Noronha lembra que esta é a primeira vez, desde Fernando Collor, que o presidente inicia o mandato sem uma ampla coligação partidária, que lhe oferece apoio no Congresso desde o primeiro dia. O governo não tem um partido coeso e integrado. O PSL até dispõe da segunda maior bancada da Câmara, com 54 deputa¬dos, mas isso é insuficiente em uma Casa com 513 cadeiras. Para piorar, a maioria dos deputados do partido é estreante, e pouco sabe da dinâmica do Legislativo. Os parlamentares mais antigos se queixam de que a sigla não tem organograma, não tem regimento interno, e que seus deputados não conseguem entender o que estão votando sem assessoria técnica. “É ainda um partido invertebrado”, resume Abranches. A sabatina de Paulo Guedes na Câmara, na quarta-feira 3, deixou à mostra a precariedade da base de apoio do governo. Sem amparo, o ministro da Economia se viu jogado na fogueira pela oposição. Quando o deputado Zeca Dirceu, do PT, comparou o ministro a uma “tchutchuca” — gíria funkeira para uma mulher bonita e, digamos, demasiado afável —, Guedes explodiu: “Tchutchuca é a mãe”.

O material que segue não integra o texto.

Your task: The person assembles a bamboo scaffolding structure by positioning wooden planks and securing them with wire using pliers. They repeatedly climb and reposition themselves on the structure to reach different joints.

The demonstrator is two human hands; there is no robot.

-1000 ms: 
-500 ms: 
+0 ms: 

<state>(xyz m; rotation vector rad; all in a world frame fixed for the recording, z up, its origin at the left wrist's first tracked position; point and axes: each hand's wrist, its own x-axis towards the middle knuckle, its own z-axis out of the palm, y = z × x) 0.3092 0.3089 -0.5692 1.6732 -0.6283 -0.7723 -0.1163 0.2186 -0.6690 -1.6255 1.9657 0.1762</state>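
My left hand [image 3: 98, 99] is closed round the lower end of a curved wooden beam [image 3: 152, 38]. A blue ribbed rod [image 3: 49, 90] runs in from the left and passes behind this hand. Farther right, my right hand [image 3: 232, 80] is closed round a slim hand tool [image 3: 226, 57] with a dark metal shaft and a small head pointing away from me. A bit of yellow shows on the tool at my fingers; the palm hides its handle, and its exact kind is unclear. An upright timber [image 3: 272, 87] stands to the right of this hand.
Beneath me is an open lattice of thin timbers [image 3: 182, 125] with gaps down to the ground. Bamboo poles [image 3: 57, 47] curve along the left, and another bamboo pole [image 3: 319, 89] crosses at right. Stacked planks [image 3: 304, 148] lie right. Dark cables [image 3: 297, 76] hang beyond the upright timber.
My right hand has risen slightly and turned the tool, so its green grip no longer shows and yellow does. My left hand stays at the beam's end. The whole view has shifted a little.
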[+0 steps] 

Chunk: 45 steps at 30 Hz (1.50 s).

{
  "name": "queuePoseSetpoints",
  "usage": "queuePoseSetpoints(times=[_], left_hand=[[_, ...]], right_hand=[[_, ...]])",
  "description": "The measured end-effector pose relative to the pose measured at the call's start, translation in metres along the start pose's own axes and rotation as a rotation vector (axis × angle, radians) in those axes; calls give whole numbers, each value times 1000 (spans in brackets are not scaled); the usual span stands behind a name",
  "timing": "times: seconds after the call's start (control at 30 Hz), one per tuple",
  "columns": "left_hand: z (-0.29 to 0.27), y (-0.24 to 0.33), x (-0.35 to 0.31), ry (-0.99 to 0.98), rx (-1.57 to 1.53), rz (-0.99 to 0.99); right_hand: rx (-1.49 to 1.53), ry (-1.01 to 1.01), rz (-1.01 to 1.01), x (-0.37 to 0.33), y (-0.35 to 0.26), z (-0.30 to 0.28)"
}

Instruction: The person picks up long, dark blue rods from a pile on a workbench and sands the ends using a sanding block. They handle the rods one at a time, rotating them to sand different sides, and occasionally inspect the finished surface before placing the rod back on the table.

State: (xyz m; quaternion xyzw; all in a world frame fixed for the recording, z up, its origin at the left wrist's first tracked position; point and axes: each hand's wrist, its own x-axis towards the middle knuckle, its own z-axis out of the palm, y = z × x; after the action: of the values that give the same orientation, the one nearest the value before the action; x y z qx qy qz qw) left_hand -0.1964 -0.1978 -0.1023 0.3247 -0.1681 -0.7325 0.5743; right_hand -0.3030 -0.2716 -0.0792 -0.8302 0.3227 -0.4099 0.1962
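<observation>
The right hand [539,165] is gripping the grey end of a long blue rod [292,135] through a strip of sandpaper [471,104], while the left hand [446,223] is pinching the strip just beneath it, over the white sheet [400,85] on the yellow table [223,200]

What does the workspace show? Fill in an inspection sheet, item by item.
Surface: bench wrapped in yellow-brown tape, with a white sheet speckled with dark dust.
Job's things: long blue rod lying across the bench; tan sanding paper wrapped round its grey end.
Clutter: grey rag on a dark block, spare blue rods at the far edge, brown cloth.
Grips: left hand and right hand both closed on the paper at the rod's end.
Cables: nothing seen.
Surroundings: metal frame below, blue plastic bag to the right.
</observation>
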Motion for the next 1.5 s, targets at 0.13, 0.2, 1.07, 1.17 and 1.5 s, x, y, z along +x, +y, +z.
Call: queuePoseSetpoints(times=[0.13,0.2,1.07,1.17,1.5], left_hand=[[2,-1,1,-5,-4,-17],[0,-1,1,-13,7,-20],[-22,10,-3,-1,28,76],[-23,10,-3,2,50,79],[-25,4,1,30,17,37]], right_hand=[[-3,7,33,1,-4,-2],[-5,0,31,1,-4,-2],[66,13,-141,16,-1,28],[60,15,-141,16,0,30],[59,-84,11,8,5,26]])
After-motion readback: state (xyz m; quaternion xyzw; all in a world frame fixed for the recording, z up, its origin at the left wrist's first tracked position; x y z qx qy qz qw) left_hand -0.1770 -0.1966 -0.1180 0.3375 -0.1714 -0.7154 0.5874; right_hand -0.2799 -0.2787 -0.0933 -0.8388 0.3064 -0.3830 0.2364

Para um governo que se propõe a implementar reformas estruturais, é preciso muito mais capacidade de articulação. “Não se trata de fazer nova política, mas boa política”, afirma Fernando Schüler, cientista político do Insper. Ou seja, é preciso discutir projetos que permitam que o país avance. “Bolsonaro tem de aprender que negociação não significa corrupção”, diz o economista Luiz Carlos Mendonça de Barros, ex-¬ministro de FHC. Mais economia, menos ideologia, é o que ele recomenda: “A retórica para manter a base atrapalha a relação com os outros eleitores. A única forma de estancar a perda de popularidade é com a retomada do crescimento”.

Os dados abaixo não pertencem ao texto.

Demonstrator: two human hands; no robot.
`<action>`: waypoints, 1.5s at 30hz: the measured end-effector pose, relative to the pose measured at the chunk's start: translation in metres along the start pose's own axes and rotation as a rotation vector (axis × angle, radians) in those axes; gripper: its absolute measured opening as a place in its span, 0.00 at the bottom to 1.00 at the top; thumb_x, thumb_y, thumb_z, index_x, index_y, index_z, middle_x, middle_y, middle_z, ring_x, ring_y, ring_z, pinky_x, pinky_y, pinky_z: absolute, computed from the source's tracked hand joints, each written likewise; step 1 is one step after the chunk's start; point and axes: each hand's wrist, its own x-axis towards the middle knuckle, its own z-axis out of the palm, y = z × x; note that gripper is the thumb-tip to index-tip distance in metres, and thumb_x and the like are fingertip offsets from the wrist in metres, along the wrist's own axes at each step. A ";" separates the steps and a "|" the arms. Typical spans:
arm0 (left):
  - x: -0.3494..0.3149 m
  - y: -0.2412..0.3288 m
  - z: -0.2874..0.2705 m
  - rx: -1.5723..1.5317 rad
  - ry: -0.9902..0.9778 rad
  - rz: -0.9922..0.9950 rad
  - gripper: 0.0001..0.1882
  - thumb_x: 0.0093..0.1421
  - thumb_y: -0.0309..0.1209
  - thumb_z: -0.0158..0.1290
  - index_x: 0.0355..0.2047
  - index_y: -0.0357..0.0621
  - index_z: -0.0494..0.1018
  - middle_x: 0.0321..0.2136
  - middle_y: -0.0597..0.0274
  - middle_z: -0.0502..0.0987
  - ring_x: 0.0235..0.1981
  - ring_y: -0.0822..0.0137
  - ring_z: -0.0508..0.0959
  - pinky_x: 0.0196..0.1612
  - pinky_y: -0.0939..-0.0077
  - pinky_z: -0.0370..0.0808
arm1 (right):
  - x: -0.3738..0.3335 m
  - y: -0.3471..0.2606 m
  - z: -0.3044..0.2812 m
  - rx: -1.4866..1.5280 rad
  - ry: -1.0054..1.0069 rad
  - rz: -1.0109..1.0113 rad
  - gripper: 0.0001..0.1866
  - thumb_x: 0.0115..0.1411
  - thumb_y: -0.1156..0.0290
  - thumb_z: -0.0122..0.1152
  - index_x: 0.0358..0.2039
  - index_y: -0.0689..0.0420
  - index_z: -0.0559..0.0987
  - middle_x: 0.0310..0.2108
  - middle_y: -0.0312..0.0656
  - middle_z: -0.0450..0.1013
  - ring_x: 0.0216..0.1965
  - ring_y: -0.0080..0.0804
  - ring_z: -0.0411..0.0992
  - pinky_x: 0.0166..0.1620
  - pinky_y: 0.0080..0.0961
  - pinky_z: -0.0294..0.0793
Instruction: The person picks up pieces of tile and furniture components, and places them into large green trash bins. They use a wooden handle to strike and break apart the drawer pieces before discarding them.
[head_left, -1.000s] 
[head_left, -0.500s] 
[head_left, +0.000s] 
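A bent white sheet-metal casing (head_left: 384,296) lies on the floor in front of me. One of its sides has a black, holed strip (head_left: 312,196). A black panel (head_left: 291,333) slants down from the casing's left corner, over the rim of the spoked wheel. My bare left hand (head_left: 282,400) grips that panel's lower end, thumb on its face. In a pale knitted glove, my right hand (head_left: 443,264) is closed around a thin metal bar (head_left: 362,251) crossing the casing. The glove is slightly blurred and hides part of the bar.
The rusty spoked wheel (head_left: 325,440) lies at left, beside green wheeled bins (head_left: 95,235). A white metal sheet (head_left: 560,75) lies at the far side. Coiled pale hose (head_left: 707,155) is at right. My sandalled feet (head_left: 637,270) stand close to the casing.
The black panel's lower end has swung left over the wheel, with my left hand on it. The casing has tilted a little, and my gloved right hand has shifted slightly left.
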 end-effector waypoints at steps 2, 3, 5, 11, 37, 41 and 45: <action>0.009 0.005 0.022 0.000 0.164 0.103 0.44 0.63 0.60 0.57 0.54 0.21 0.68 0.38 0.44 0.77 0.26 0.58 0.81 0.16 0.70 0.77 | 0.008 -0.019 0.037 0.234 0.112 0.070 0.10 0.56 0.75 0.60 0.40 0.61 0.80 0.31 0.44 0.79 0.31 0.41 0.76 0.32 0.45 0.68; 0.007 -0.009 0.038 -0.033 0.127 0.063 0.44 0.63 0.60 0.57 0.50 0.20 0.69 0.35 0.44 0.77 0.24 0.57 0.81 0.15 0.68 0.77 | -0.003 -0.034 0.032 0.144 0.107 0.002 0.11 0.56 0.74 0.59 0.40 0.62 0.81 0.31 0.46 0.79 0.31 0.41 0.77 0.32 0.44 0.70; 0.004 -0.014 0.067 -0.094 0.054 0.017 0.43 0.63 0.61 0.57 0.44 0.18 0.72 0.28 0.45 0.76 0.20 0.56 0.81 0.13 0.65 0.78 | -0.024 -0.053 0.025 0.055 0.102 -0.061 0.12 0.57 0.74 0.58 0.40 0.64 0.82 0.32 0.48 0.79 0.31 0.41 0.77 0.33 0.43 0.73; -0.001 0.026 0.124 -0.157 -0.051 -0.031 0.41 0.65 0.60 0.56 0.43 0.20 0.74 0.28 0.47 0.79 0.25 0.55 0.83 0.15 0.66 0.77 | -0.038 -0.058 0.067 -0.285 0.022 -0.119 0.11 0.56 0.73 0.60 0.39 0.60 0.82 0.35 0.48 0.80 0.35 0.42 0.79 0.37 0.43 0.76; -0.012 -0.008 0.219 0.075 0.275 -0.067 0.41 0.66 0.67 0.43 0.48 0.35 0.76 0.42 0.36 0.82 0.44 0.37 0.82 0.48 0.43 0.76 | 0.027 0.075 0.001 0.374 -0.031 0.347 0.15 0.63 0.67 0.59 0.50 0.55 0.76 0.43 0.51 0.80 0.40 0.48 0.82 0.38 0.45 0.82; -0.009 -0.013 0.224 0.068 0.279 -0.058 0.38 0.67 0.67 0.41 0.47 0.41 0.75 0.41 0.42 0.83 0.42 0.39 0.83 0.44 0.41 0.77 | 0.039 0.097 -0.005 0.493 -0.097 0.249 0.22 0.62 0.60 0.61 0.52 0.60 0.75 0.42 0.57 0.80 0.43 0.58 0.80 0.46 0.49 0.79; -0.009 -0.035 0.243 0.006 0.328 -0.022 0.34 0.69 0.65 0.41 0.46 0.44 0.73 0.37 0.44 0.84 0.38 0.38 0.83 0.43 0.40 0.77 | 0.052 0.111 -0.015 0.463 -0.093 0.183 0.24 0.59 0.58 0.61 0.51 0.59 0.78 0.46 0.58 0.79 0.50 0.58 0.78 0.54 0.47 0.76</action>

Bolsonaro precisa dar sinais de que pretende moderar o discurso. Mas, até agora, continua a se espelhar em seu ídolo, o presidente Donald Trump, que permanece há dois anos disparando mensagens pelo Twitter com o mesmo discurso hostil aos oponentes da época da campanha. As realidades brasileira e americana, no entanto, são diferentes . Trump herdou de seu antecessor, Barack Obama, uma economia em rota de crescimento e um governo muito bem estruturado. E o próprio Bolsonaro está muito longe do estilo de seu modelo: “Ele não é tão objetivo e contundente quanto Trump, sua inspiração, quando quer aprovar um projeto de seu governo”, diz José Álvaro Moisés, cientista político da Universidade de São Paulo.

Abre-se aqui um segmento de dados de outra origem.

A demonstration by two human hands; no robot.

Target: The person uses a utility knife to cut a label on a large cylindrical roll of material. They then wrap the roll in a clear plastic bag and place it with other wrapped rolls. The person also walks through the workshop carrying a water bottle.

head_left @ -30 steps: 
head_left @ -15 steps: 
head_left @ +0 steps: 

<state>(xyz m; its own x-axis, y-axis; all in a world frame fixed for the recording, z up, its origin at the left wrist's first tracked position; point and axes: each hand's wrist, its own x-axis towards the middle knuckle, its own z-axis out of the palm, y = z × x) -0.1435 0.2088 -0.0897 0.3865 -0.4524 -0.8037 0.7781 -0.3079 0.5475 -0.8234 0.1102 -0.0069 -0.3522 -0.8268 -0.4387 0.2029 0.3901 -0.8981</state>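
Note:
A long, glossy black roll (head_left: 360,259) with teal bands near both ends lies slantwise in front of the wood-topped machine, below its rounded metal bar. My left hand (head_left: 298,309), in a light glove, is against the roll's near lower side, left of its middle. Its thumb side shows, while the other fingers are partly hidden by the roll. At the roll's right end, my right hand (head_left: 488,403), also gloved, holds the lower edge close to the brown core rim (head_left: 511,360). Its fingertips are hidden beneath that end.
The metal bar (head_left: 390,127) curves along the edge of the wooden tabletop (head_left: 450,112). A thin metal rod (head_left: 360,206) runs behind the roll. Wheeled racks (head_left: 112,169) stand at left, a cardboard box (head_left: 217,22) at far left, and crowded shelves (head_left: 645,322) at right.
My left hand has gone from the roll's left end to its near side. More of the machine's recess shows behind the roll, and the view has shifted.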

A receita para que o governo recupere prestígio e popularidade não é especialmente complexa: contenção da retórica de palanque, empenho nas pautas fundamentais, disposição para ouvir e negociar, inclusive com opositores. Pelo que se viu até agora, parte desse receituário parece ir contra a própria natureza do presidente. A expectativa dos 200 milhões de brasileiros que votaram e que não votaram nele é que o governo corrija os erros. A ninguém interessa um governo popular e fraco, sem condições de implementar as medidas de que o país precisa para voltar ao trilho do crescimento. Essa possibilidade colocaria a todos — os que votaram e os que não votaram em Bolsonaro — em uma dolorosa travessia de quatro longos anos sem prosperidade.